The issues the claimants raised in respect of their rights in the genetic and biological resources of taonga species are wide ranging. At one end of the spectrum, they said they should have some rights to control all mātauranga Māori relating to those resources, even if that mātauranga is effectively in the public domain. At the other end of the spectrum, there was acceptance that, in some instances at least, consultation and involvement in decision-making might achieve protection of their interests. As with bioprospecting and GM, the common element in these arguments was the desire to maintain the relationship of kaitiaki with the mātauranga Māori and the relevant species or biological resource.

Both the Crown and the interested parties who gave evidence before us emphasised that any recognition of Māori rights should not have a chilling effect on research and consequently on IP rights. Although the Crown research institutes, in particular, seem to have good working relationships with Māori and have demonstrated best practices for including Māori as advisers in the research process, this on its own does not meet claimant concerns.

The New Zealand Institute of Patent Attorneys argued that any additional legal protections of mātauranga Māori should not undermine the basic tenets of existing IP law. The Crown, too, stressed that New Zealand must comply with its international obligations, particularly the TRIPS Agreement.

But the heart of the problem is this. The primary purpose of the patent and PVR systems is to enable exploitation; it was never intended to accommodate mātauranga Māori or indeed to respond to the interests of kaitiaki. For example, within the examination process, patents and PVRs are granted to the party who first expresses knowledge in Western scientific terms.

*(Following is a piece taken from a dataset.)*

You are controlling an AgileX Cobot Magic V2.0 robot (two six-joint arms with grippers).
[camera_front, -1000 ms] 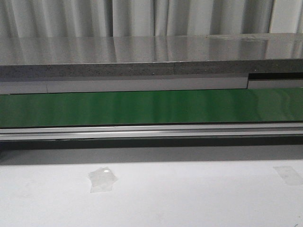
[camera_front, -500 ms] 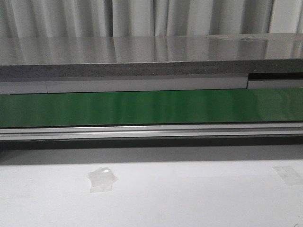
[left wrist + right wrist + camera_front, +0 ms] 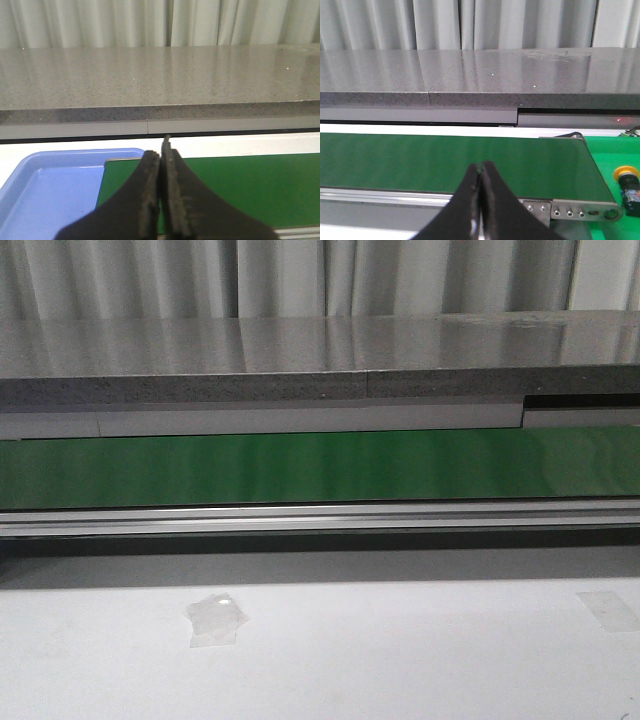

IP examiners are often trained in Western science but not in tikanga Māori.

If they consult scientific databases to research publicly available information that might be relevant to an applicant’s claims of novelty, they are unlikely to find any reference to mātauranga Māori, because it is barely documented in such databases. Further, the legal framework is inadequate in many ways for protecting the kaitiaki interest. For example, after the expiry of a patent, the patented invention becomes available for others to use – a concept that may run counter to the responsibilities of kaitiakitanga.

In sum, everyone appears to accept that many aspects of the IP system as it affects the genetic and biological resources of taonga species fail to meet the needs of the claimants, because it was never designed to do so.
In response, the report suggests tweaking the regime.